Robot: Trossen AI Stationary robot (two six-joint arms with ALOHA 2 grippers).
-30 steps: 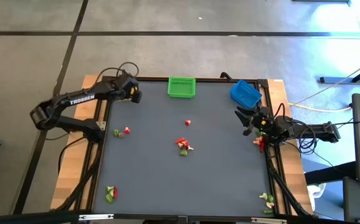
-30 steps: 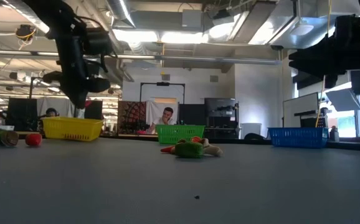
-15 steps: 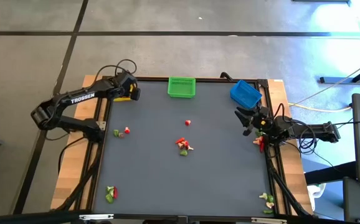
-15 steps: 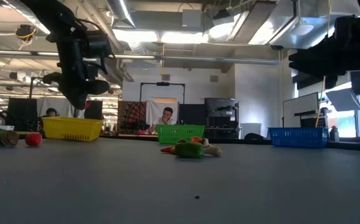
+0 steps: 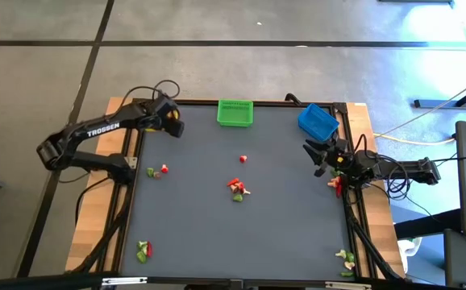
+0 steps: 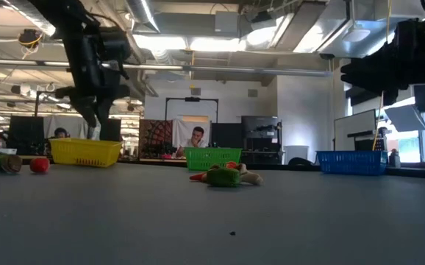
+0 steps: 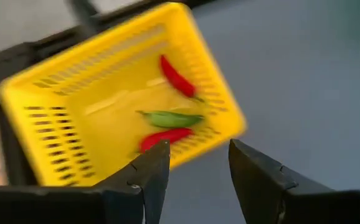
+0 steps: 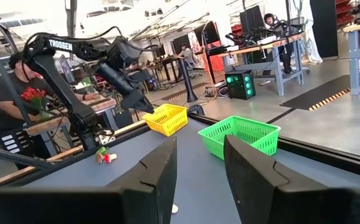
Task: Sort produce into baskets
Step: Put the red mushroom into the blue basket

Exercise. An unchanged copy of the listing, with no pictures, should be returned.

Task answer.
Robot: Trossen AI Stationary robot (two six-joint arms with ALOHA 2 grippers).
-30 steps: 
-30 steps: 
-15 steps: 
-15 steps: 
+0 steps: 
+0 steps: 
+0 steps: 
+0 steps: 
Task: Sort produce into baskets
Step: Put the red mushroom into the blue basket

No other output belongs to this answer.